• TASK DIRECTIONS:
Could you transcribe every record below exactly as written, leaving out any pictures?

RECORDS FOR THE EXERCISE Start Marker

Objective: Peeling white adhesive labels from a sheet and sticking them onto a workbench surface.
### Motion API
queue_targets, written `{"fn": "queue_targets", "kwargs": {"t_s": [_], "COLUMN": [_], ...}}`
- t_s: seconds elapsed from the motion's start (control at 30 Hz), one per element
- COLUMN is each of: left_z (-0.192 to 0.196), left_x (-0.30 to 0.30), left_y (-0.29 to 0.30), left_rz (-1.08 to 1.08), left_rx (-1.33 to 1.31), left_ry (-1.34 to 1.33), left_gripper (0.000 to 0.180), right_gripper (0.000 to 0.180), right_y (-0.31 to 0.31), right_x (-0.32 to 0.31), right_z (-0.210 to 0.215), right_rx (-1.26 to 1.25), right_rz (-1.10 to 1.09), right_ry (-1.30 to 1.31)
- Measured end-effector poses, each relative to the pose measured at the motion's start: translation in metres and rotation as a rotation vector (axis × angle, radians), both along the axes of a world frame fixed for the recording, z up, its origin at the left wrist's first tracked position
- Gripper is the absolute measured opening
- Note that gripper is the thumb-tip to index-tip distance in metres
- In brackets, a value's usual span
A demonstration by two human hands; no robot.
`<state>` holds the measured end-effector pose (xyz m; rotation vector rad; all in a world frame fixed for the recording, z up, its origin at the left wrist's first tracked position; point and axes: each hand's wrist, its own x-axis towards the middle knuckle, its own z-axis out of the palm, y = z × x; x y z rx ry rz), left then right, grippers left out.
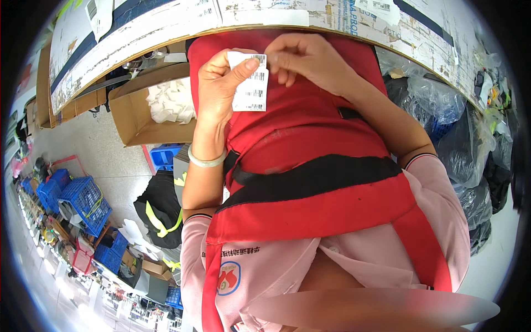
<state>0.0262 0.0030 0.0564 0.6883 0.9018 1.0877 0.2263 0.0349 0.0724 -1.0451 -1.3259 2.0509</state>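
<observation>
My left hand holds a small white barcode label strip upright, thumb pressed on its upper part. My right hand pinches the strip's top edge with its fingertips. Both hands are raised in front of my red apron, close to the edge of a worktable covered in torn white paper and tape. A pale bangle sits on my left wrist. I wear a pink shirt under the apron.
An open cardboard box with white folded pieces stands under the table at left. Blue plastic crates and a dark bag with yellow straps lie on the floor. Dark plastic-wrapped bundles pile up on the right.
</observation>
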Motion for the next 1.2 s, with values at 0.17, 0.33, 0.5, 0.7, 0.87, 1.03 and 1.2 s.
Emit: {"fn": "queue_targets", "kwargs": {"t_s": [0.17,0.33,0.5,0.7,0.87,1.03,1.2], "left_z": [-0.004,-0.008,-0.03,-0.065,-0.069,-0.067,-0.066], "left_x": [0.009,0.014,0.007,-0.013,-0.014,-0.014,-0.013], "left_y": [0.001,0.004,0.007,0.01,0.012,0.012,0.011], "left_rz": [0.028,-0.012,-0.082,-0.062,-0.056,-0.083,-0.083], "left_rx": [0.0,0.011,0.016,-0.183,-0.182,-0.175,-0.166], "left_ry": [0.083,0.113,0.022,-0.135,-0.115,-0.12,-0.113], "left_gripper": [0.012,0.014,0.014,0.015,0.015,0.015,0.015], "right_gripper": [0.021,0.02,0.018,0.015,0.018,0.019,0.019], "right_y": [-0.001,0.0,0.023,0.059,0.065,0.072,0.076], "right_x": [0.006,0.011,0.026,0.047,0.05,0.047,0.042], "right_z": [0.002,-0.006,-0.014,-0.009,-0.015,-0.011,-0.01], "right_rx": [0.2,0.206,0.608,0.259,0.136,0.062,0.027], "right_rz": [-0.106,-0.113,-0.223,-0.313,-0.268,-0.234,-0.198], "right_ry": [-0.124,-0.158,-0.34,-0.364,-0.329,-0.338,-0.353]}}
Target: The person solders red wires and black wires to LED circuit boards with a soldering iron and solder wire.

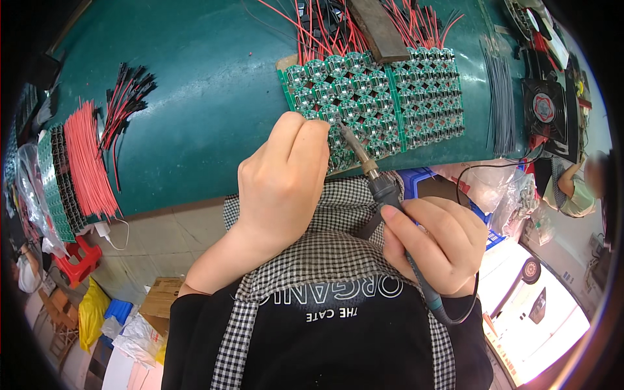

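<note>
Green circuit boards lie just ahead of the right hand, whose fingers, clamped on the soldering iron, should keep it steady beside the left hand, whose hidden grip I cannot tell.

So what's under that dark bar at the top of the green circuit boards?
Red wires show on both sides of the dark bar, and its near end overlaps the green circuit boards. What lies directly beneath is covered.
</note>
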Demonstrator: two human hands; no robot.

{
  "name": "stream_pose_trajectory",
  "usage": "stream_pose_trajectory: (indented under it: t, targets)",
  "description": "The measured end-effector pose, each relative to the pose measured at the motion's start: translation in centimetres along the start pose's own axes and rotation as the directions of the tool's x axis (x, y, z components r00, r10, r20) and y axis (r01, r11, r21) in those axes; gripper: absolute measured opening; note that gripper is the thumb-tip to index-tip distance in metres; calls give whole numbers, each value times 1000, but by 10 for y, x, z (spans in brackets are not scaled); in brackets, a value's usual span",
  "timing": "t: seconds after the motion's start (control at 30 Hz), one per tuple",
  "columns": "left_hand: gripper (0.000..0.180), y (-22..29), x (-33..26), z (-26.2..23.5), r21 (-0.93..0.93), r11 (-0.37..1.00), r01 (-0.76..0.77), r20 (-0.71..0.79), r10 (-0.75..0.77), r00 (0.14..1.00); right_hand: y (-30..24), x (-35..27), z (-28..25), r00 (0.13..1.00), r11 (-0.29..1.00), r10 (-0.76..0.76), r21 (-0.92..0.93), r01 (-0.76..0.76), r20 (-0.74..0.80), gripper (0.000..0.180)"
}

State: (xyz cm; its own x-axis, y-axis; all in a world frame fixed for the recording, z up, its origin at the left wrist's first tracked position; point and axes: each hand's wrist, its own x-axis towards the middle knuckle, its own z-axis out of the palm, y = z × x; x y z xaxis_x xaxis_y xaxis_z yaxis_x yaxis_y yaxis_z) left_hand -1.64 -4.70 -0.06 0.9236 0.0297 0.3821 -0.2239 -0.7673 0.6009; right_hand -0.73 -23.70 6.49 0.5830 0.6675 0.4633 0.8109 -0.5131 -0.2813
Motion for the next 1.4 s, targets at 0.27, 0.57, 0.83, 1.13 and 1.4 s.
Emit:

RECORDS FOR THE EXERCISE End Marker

• SOLUTION FOR THIS EXERCISE:
Objective: Peeling white adhesive labels from a sheet and sticking them onto a workbench surface.
### Motion API
queue_targets, written `{"fn": "queue_targets", "kwargs": {"t_s": [_], "COLUMN": [_], ...}}`
- t_s: seconds elapsed from the motion's start (control at 30 Hz), one per element
- COLUMN is each of: left_z (-0.192 to 0.196), left_x (-0.30 to 0.30), left_y (-0.29 to 0.30), left_rz (-1.08 to 1.08), left_rx (-1.33 to 1.31), left_ry (-1.34 to 1.33), left_gripper (0.000 to 0.180), right_gripper (0.000 to 0.180), right_y (-0.31 to 0.31), right_x (-0.32 to 0.31), right_z (-0.210 to 0.215), right_rx (-1.26 to 1.25), right_rz (-1.10 to 1.09), right_ry (-1.30 to 1.31)
- Measured end-effector poses, each relative to the pose measured at the motion's start: translation in metres and rotation as a rotation vector (axis × angle, radians), both along the axes of a world frame fixed for the recording, z up, its origin at the left wrist's first tracked position
- Gripper is the absolute measured opening
- Note that gripper is the thumb-tip to index-tip distance in metres
- In brackets, a value's usual span
A demonstration by two human hands; no robot.
`<state>` holds the measured end-effector pose (xyz m; rotation vector rad; all in a world frame fixed for the recording, z up, its origin at the left wrist's first tracked position; point and axes: each hand's wrist, its own x-axis towards the middle knuckle, its own z-axis out of the palm, y = z × x; x y z rx ry rz), left then right, grippers left out.
<state>0.0262 0.0030 0.0564 0.6883 0.9018 1.0877 0.2263 0.0349 0.0724 -1.0451 -1.3259 2.0509</state>
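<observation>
My left hand holds a small white barcode label strip upright, thumb pressed on its upper part. My right hand pinches the strip's top edge with its fingertips. Both hands are raised in front of my red apron, close to the edge of a worktable covered in torn white paper and tape. A pale bangle sits on my left wrist. I wear a pink shirt under the apron.
An open cardboard box with white folded pieces stands under the table at left. Blue plastic crates and a dark bag with yellow straps lie on the floor. Dark plastic-wrapped bundles pile up on the right.
</observation>
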Motion for the next 1.2 s, with values at 0.17, 0.33, 0.5, 0.7, 0.87, 1.03 and 1.2 s.
Emit: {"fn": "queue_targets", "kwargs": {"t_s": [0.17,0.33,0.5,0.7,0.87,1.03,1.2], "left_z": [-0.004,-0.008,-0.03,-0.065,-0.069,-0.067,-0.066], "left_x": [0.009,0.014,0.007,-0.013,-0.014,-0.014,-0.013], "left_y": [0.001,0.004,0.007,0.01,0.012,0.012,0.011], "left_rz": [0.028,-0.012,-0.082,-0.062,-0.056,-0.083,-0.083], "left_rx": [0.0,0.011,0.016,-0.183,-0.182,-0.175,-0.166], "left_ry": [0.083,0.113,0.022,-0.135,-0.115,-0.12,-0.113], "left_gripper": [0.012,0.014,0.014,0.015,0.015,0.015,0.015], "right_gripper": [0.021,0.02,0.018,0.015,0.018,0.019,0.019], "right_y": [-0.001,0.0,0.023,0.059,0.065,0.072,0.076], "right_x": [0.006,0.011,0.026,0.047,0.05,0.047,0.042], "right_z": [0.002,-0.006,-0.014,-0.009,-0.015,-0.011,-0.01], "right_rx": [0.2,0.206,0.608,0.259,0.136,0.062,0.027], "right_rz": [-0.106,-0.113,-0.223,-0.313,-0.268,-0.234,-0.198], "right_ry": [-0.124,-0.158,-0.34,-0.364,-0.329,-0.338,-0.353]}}
Target: The person solders red wires and black wires to LED circuit boards with a soldering iron and solder wire.


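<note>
Green circuit boards lie just ahead of the right hand, whose fingers, clamped on the soldering iron, should keep it steady beside the left hand, whose hidden grip I cannot tell.

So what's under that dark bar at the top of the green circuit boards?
Red wires show on both sides of the dark bar, and its near end overlaps the green circuit boards. What lies directly beneath is covered.
</note>
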Demonstrator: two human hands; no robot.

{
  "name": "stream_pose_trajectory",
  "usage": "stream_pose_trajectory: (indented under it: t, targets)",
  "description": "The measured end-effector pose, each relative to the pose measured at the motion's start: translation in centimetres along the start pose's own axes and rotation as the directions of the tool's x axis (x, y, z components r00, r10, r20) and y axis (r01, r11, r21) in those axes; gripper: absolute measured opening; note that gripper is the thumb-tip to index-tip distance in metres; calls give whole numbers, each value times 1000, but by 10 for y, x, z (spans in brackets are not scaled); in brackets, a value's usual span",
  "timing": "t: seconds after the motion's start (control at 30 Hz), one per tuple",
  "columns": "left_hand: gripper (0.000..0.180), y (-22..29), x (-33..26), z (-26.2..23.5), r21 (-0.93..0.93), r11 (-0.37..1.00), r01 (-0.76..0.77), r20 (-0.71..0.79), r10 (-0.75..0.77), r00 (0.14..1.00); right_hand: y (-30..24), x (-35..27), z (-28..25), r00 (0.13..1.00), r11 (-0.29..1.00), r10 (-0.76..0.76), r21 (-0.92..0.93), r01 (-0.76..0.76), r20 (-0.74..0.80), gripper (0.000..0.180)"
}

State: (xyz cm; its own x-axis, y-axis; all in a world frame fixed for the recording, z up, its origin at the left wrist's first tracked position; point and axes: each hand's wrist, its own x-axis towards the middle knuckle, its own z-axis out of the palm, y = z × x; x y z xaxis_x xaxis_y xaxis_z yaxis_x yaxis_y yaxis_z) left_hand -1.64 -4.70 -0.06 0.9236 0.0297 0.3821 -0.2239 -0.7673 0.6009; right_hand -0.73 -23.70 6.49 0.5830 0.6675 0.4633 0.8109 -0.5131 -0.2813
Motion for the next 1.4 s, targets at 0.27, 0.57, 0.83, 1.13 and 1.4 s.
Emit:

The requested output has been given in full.